WHY THE AMERICAN LEFT HAS BEEN LEFT BEHIND, By Ben Easher

“More liberals need to acknowledge that Richard Nixon won—twice—and push for an updated strategy. They should stop using the following clichés when speaking or writing: The people. Progressive. Shame. Social justice. The world is watching. They should pay less attention to movies by self-serving millionaire Michael Moore and books by self-serving millionaire Noam Chomsky. They should stop supporting third-party presidential candidates—who have never been elected in this country, not even during the Great Depression.” – Ben Easher

Maine Governor Paul LePage recently ordered a labor history mural removed from the state’s Department of Labor headquarters. This incident showed just how ineffectual liberal activism has become in this country. While idealists settle for short-lived symbolic victories like the mural—or the World Trade Organization shutdown of 1999—reactionary Tea Parties help elect politicians like LePage. Even though the Democrats controlled the White House and legislature from early 2009 to early 2011, party “moderates” joined with Republicans and corporate lobbyists to prevent major reform of health care, finance, and foreign policy.

Appeals to altruism fall short with the American public because self-interest is a large part of the national culture. Tax protesters helped bring about the Revolutionary War, and most Americans to this day are unwilling to accept European or Canadian levels of taxation. Besides, those countries have populations equivalent to a single American state, meaning that a larger and more expensive bureaucracy would be needed to administer similar social programs here.

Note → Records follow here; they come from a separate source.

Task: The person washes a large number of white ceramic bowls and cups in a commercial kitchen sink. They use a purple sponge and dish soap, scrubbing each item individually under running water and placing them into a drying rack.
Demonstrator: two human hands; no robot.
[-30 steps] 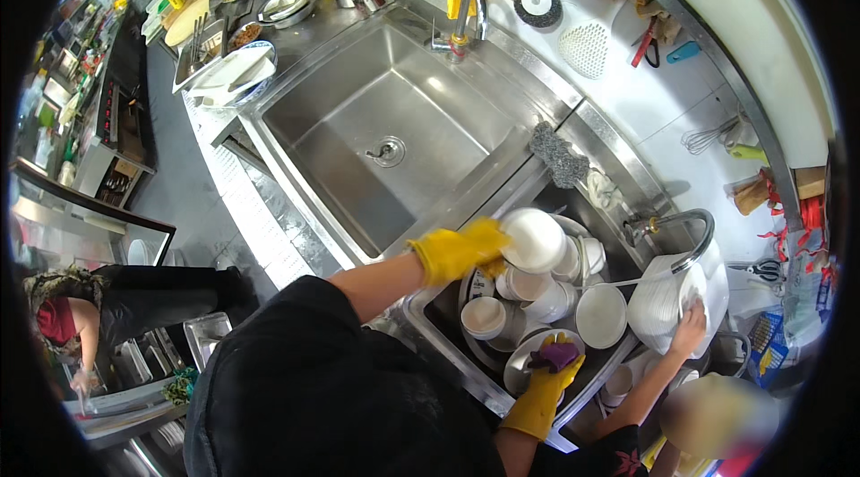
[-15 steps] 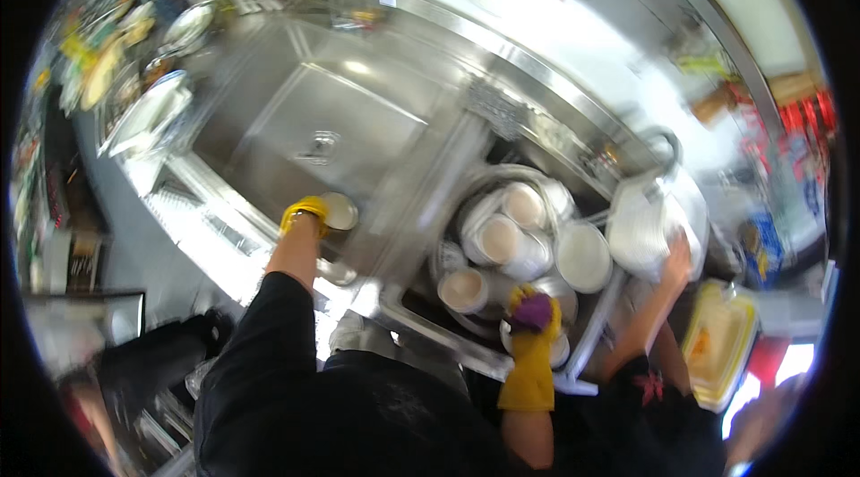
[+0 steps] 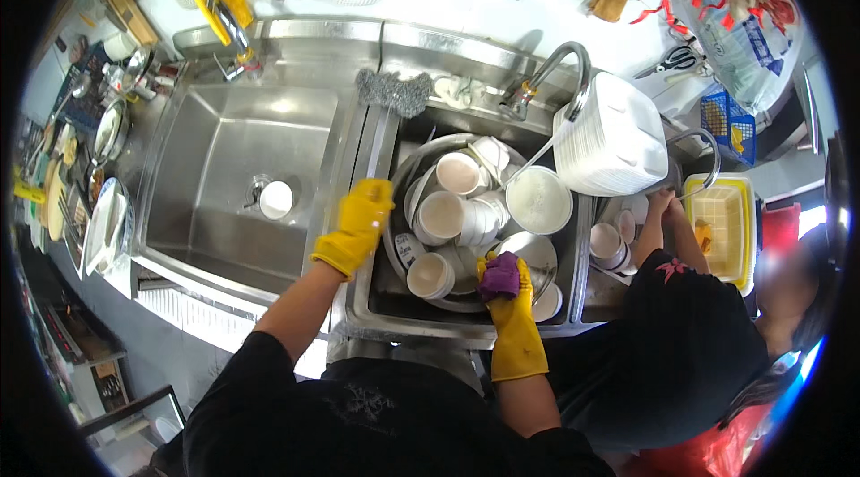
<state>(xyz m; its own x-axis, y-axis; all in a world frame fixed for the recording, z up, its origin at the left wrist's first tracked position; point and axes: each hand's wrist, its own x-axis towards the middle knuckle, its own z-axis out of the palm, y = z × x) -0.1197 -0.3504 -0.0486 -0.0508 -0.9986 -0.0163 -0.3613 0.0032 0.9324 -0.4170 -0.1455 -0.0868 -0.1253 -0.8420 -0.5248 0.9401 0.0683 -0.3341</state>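
Note:
My left hand [image 3: 365, 215] wears a yellow rubber glove and is over the divider between two sinks. Its fingers are loosely bent and nothing shows in them. My right hand [image 3: 507, 291], gloved too, is closed round a crumpled purple cloth [image 3: 501, 277] above the right sink. Under it a round metal basin [image 3: 391, 244] holds several white cups and bowls. A white bowl [image 3: 539, 200] lies at the basin's right, and a white cup [image 3: 431, 276] tilts at its near left. In the left sink [image 3: 206, 235] one white cup [image 3: 276, 199] sits by the drain.
A co-worker's hands [image 3: 663, 206] are near a tall stack of white containers [image 3: 614, 141] at right. A curved faucet [image 3: 537, 83] overhangs the right sink. Steel scrubbers [image 3: 394, 94] lie behind the divider. A yellow-rimmed tub [image 3: 719, 235] stands far right; dishes [image 3: 107, 226] crowd the left counter.
My left hand has left the cup in the left sink and moved right to the divider. My right hand still grips the purple cloth. The co-worker's hand has come down off the container stack.

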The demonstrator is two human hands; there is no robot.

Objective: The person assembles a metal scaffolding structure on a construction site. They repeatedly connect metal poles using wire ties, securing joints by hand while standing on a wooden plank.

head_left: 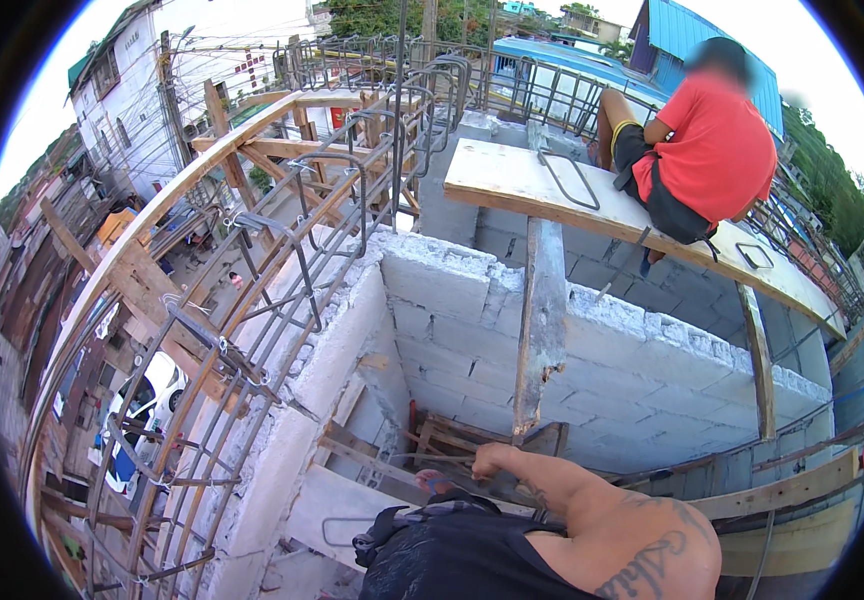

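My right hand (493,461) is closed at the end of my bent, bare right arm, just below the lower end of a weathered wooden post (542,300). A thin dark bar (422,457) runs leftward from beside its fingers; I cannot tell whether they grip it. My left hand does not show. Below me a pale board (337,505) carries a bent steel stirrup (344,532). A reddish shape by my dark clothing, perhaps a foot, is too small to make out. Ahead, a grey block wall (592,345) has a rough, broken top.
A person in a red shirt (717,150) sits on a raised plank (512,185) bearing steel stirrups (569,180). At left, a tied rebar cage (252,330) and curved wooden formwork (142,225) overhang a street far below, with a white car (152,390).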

Although the Tea Parties have billionaire supporters—including the Koch brothers and Rupert Murdoch—the Right has taken over populism by successfully labeling the Left as elitist. This stereotype isn’t completely wrong: academic utopianism and New Age consciousness mostly appeal to urban middle-class whites.

More liberals need to acknowledge that Richard Nixon won—twice—and push for an updated strategy. They should stop using the following clichés when speaking or writing: The people. Progressive. Shame. Social justice. The world is watching. They should pay less attention to movies by self-serving millionaire Michael Moore and books by self-serving millionaire Noam Chomsky. They should stop supporting third-party presidential candidates—who have never been elected in this country, not even during the Great Depression.

Changing strategy doesn’t mean becoming Republican Lite and trying to please everyone, as Bill Clinton and Barack Obama have done. Most Fox News cult members won’t be swayed by any message besides what they already “know.” What really matters is swing voters, who went Democratic in 2008 not as an endorsement of liberal idealism, but as a reaction to the Bush administration’s incompetence. By 2010, they were ready to “throw the bums out” again.

The details of a new liberal strategy are better left to experts, but generally it should acknowledge individualism and the need for limits on corporate power, and involve less whimpering about “hurtful remarks” made by Republicans and more pressure on Democrats to refuse large campaign donations.

Anyone who laughs at the possibility of Sarah Palin becoming president in 2013 should remember who had the last laugh in 1981 and 2001, and stop being part of the joke.